** EXCERPTED DATA follows **

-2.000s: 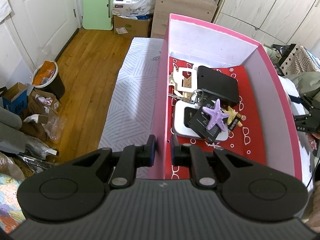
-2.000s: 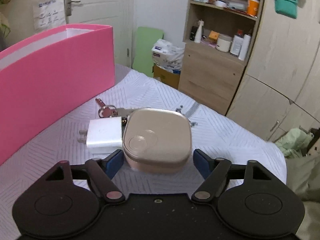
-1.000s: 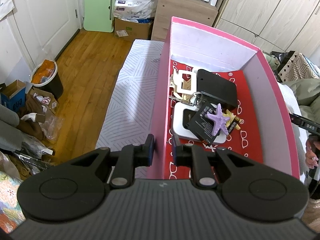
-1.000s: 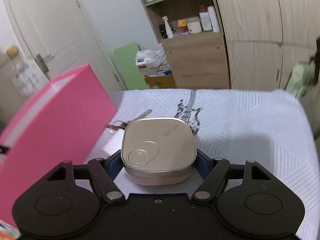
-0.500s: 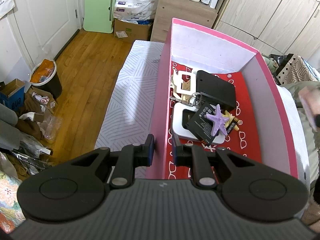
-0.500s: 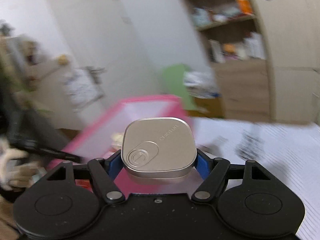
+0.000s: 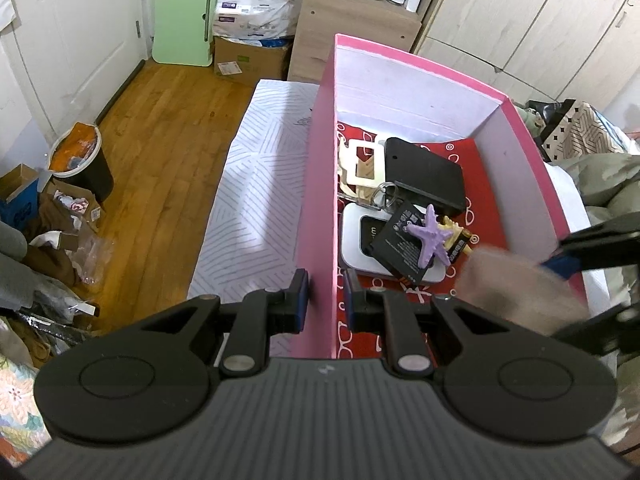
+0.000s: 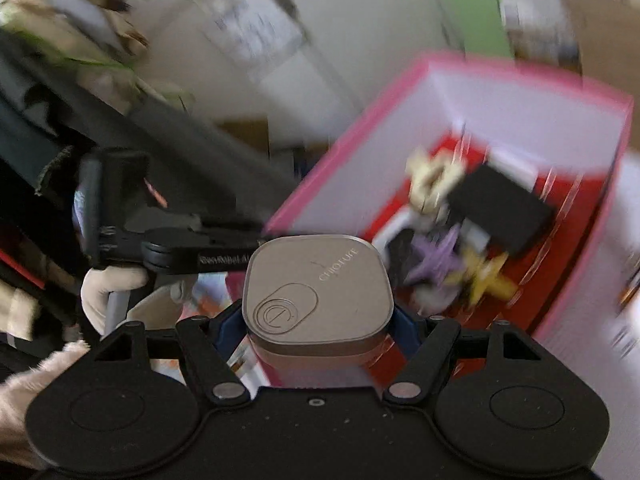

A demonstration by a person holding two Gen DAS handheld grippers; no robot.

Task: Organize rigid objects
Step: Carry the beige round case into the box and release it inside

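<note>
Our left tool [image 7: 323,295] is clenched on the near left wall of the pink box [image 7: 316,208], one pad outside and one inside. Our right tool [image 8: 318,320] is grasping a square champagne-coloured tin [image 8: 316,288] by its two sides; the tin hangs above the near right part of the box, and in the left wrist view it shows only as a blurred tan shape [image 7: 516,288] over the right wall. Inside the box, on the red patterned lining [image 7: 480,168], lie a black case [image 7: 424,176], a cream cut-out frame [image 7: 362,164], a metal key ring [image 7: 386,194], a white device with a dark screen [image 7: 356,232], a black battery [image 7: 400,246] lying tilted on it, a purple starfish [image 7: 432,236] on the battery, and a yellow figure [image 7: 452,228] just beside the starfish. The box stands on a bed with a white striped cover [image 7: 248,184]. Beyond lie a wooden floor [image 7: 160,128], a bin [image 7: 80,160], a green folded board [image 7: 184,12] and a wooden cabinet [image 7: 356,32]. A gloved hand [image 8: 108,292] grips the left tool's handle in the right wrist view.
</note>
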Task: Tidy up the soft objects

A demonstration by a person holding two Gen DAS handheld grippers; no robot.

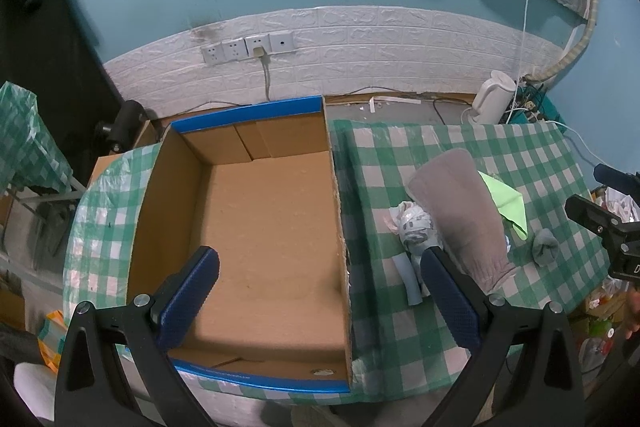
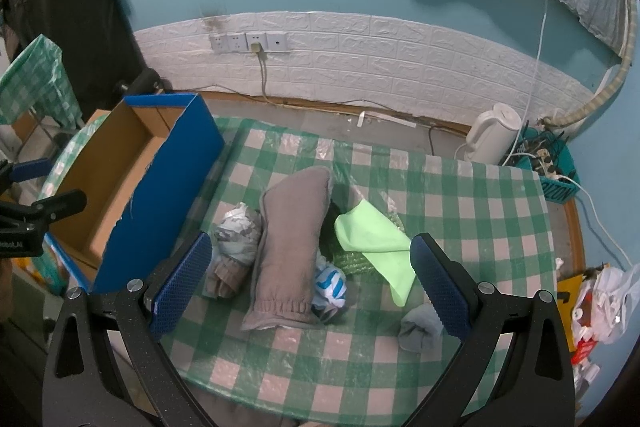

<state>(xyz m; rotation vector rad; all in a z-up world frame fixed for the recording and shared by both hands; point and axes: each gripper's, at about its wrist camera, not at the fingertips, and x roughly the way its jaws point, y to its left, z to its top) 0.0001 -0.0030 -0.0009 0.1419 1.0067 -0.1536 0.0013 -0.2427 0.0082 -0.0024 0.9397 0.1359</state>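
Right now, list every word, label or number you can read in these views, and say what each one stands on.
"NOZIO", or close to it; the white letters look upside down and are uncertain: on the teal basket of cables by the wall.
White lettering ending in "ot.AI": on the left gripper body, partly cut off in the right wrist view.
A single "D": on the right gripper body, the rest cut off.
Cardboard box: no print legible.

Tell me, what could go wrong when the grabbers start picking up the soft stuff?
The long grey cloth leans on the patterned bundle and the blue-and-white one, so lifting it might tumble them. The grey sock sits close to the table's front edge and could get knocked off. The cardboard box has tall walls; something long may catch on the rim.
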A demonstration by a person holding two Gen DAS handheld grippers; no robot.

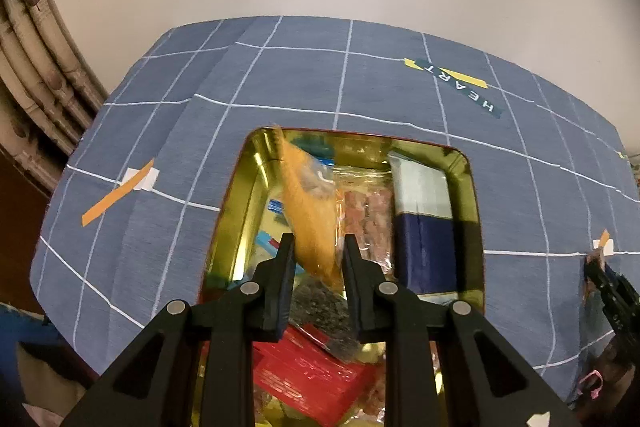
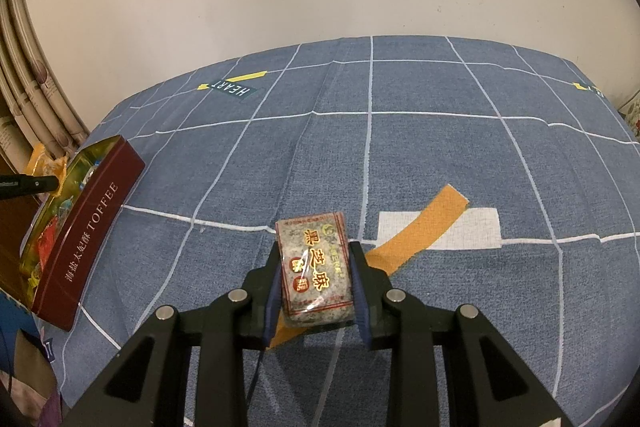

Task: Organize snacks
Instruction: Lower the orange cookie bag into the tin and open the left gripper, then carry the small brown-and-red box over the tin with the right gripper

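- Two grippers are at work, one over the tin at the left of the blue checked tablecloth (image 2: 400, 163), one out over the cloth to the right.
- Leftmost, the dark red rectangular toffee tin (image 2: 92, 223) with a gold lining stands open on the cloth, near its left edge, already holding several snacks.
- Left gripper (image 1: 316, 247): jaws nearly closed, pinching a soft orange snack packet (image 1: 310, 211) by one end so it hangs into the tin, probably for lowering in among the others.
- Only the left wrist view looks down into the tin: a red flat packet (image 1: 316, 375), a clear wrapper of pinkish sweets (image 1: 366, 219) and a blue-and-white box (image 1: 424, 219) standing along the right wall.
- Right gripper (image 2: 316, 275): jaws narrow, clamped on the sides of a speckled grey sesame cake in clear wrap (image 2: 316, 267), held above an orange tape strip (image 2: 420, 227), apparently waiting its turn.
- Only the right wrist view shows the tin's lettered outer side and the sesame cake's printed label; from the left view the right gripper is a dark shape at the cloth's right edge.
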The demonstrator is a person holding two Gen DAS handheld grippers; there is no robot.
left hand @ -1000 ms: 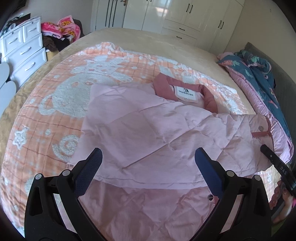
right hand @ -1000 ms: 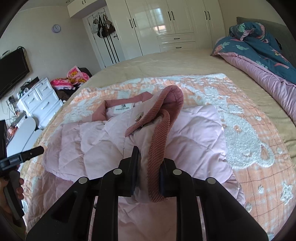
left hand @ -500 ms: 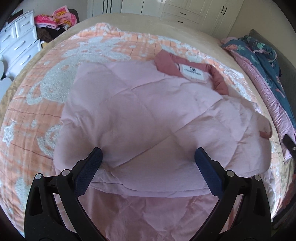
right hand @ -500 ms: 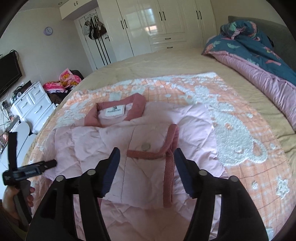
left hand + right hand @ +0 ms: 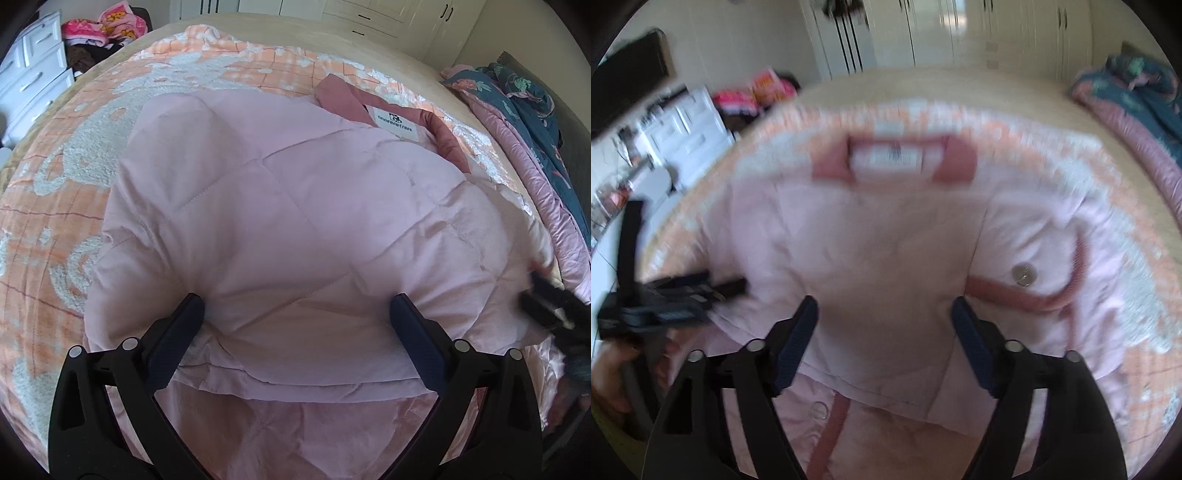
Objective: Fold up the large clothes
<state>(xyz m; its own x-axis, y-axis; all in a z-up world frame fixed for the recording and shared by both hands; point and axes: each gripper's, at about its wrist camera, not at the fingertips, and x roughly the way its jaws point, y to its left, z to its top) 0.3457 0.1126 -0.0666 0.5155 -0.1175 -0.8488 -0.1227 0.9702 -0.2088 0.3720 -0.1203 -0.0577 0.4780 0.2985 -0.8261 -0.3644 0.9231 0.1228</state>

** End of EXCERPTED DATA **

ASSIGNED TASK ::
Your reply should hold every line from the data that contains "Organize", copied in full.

SOLUTION TO THE PROBLEM ::
Task: Organize rigid objects
Task: Organize snacks

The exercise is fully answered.